FIRST, as promised, some predictions for 2002. In the interest of full disclosure/embarrassment, I've humbly posted my whiffs, I mean, picks for 2001.

Wins first career title

Men: Mikhail Youzhny
Women: Elena Dementieva
2001 picks: Guillermo Coria and Anna Kournikova

Wins first career Grand Slam

Men: Andy Roddick
Women: Kim Clijsters
2001 picks: Magnus Norman and no one.

Comeback player of the year

Men: Norman
Women: Mary Pierce
2001 picks: Marcelo Rios and Pierce

Lives up to the hype

Men: Roddick
Women: Daja Bedanova
2001 picks: Roger Federer and Lina Krasnoroutskaya

Continues to be all hype

Men: Todd Reid
Women: Ashley Harkleroad
2001 picks: Mark Philippoussis and Alexandra Stevenson

Most likely to retire

Men: Andre Agassi
Women: Arantxa Sánchez-Vicario
2001 picks: Pat Rafter and Sánchez-Vicario

Most likely to make a splash

Men: Marko Ancic
Women: Angelique Widjaja
2001 picks: Roddick and Maria Emilia Salerni

Finishes the year ranked No. 1

Men: Juan Carlos Ferrero
Women: Venus Williams
2001 picks: Marat Safin and Venus Williams

Were you surprised at the choice of grass as the surface for the Davis Cup? I thought it was the worst choice Australia could have made, especially since Nicolas Escude had beaten Lleyton Hewitt at Wimbledon. If the matches had been played on anything, even clay, Australia would have won. What are your thoughts?
—J. Gudmunsson, Iceland

If we're going to play Monday Morning, what, Serve-and-Volleyer, we can definitely second-guess the choice of surface. First of all, that was some of the nastiest grass I've ever seen. A set into the first match, it looked like the dog run in Central Park. The players would have gotten better bounces playing on gravel. Anyway, the thought behind choosing grass was that it was Rafter's strongest surface and that Hewitt is capable of winning on anything. We know, obviously, what came to pass. If the tie had been on clay? Interesting hypo. I say Hewitt would have beaten both Escude and Sebastien Grosjean, while Rafter and/or Arthurs would have lost their singles matches, leaving the doubles match as the decisive point. The Aussies would have been better off leaving well enough alone and playing on the regular synthetic surface of Rod Laver Arena. By the way, I believe this is our inaugural Mailbag submission from Björk country. So thanks, J. And enjoy the upcoming Icelandic summer. I hear it falls on a Thursday this year.

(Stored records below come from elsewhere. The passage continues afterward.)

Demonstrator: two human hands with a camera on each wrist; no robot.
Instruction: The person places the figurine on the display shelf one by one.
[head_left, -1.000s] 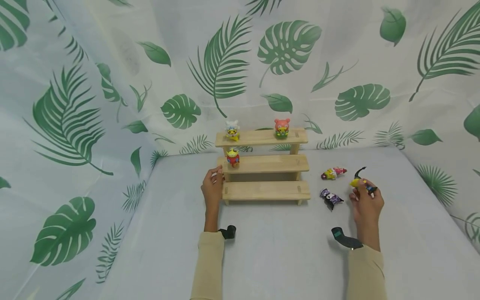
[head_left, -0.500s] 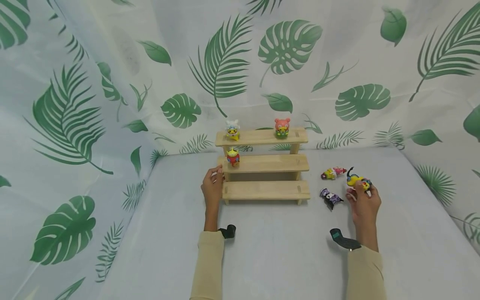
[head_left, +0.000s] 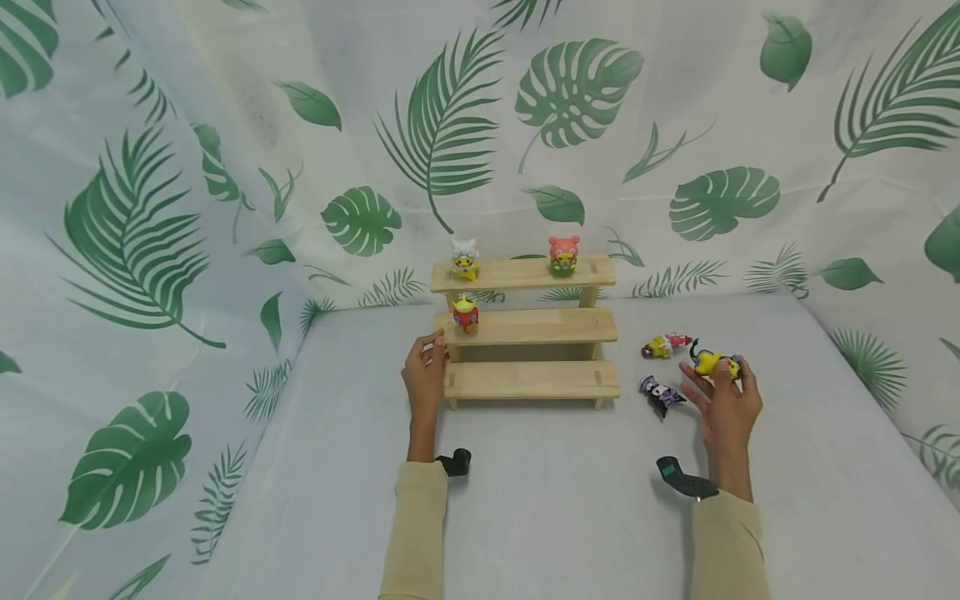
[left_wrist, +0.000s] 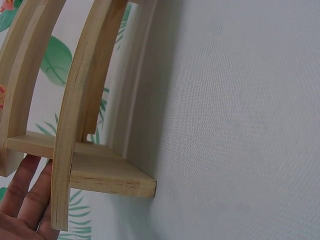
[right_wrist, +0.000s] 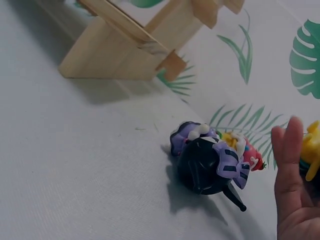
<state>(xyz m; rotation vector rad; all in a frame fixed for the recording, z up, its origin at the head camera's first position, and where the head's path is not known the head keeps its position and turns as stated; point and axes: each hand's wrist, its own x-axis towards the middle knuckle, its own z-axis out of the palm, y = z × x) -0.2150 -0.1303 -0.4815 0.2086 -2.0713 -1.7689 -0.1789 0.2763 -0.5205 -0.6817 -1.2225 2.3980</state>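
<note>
One yellow figurine (head_left: 705, 362), pinched sideways in the right hand (head_left: 731, 410) at three o'clock from the wooden rack (head_left: 532, 327), likely needs gentle righting; the left hand (head_left: 425, 372) touches the rack's nine-o'clock end, grip unclear.

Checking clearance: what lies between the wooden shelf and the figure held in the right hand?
In the head view, between the wooden shelf and held figure lie the pink-and-yellow figure, farther back, and the purple-and-black figure, nearer the camera.
</note>
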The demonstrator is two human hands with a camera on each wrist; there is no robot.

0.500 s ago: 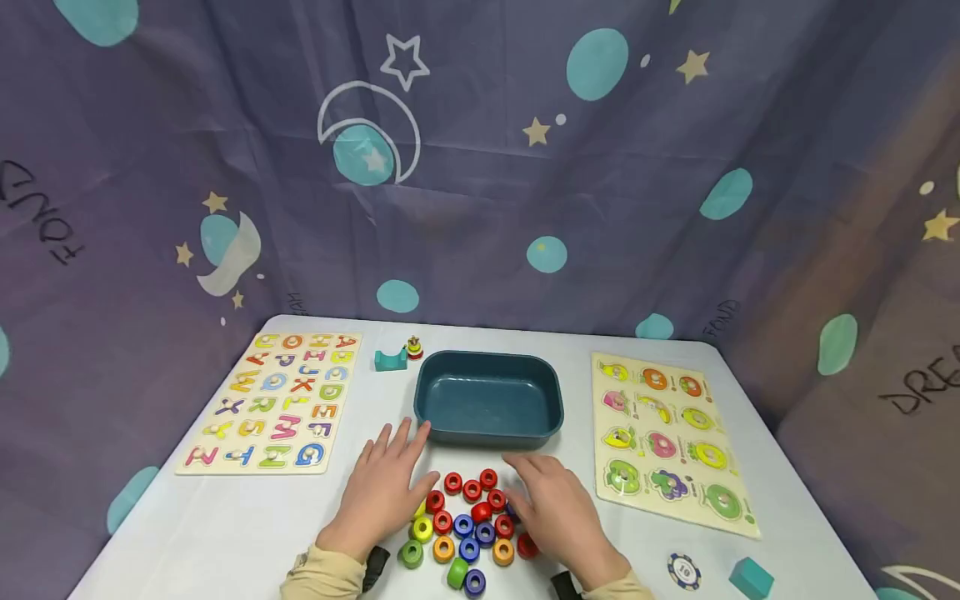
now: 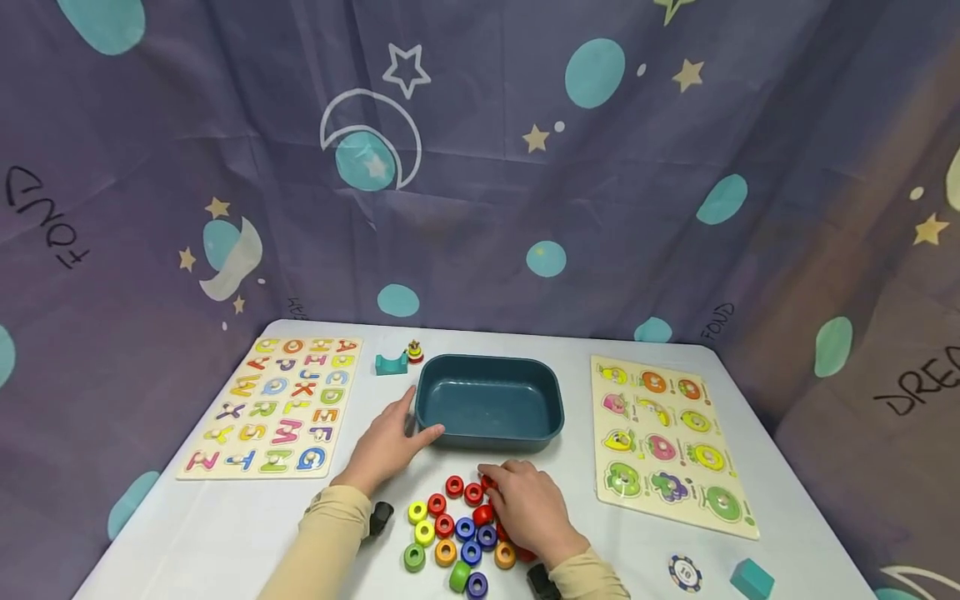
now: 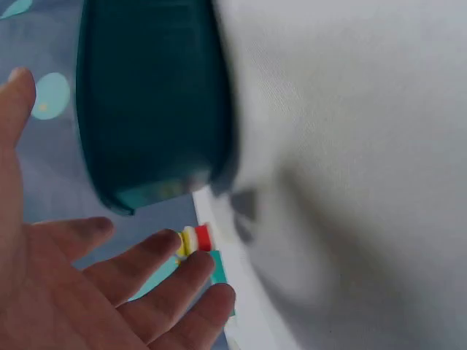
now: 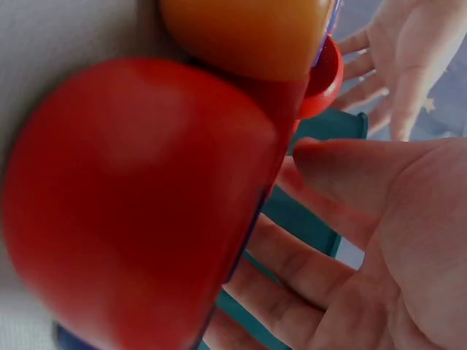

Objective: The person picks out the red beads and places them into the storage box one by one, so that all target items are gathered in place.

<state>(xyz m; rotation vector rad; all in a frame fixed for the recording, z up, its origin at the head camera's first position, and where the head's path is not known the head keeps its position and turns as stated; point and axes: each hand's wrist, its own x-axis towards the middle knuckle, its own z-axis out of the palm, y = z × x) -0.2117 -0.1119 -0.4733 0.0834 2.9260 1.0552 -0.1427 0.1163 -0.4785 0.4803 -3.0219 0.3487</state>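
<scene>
Several ring-shaped beads in red, yellow, green, orange and blue lie loosely on the white table, such as a blue bead (image 2: 465, 529) and a yellow bead (image 2: 424, 533). Behind them stands a dark teal rectangular tub (image 2: 487, 439). My left hand (image 2: 386, 446) is at the tub's left front corner, fingers and thumb spread; the left wrist view shows nothing in its palm. Over the right side of the beads is my right hand (image 2: 531, 507), partly covering red ones. Its fingers look relaxed in the right wrist view, near a large, close red bead (image 4: 139, 204).
A letter puzzle board (image 2: 270, 408) lies on the left, a fruit puzzle board (image 2: 671, 446) on the right. Behind the tub's left side are a teal arched block (image 2: 391, 365) and a small stacked toy (image 2: 415, 352). A poker chip (image 2: 685, 573) and teal block (image 2: 752, 578) lie front right.
My left hand has moved forward from beside the beads to the tub's left front corner. The right hand has shifted left, over the red beads. The view has tilted slightly.
</scene>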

Re: jumping over the net, you may want to look into this. My current tennis pro has told us the story (or urban legend) of a young female player who did this at the conclusion of a match, caught her feet, flipped over, hit her head and died. I can't find any real evidence of this on the Web, but I don't have access to your research tools. Lexis-Nexis, anyone?
—Klaas Kwant, Grand Rapids, Michigan

I took your advice and made a date with Lexis-Nexis, the single greatest invention since the Diaper Genie. Alas, I found nothing, nor was there any reference to fatality via tennis net in the Sports Illustrated library. (We actually have a file of clippings called "Tennis -- Oddities.") The National Center for Catastrophic Sports Injury Research cites one indirect high school fatality in women's tennis in 1987-88. I have no idea if jumping over the net is "direct" or "indirect," and the voice mail I left the center went unreturned. Though this constitutes my lone research exercise for 2001, it wasn't exhaustive. If any of you know of the incident in question, fire away.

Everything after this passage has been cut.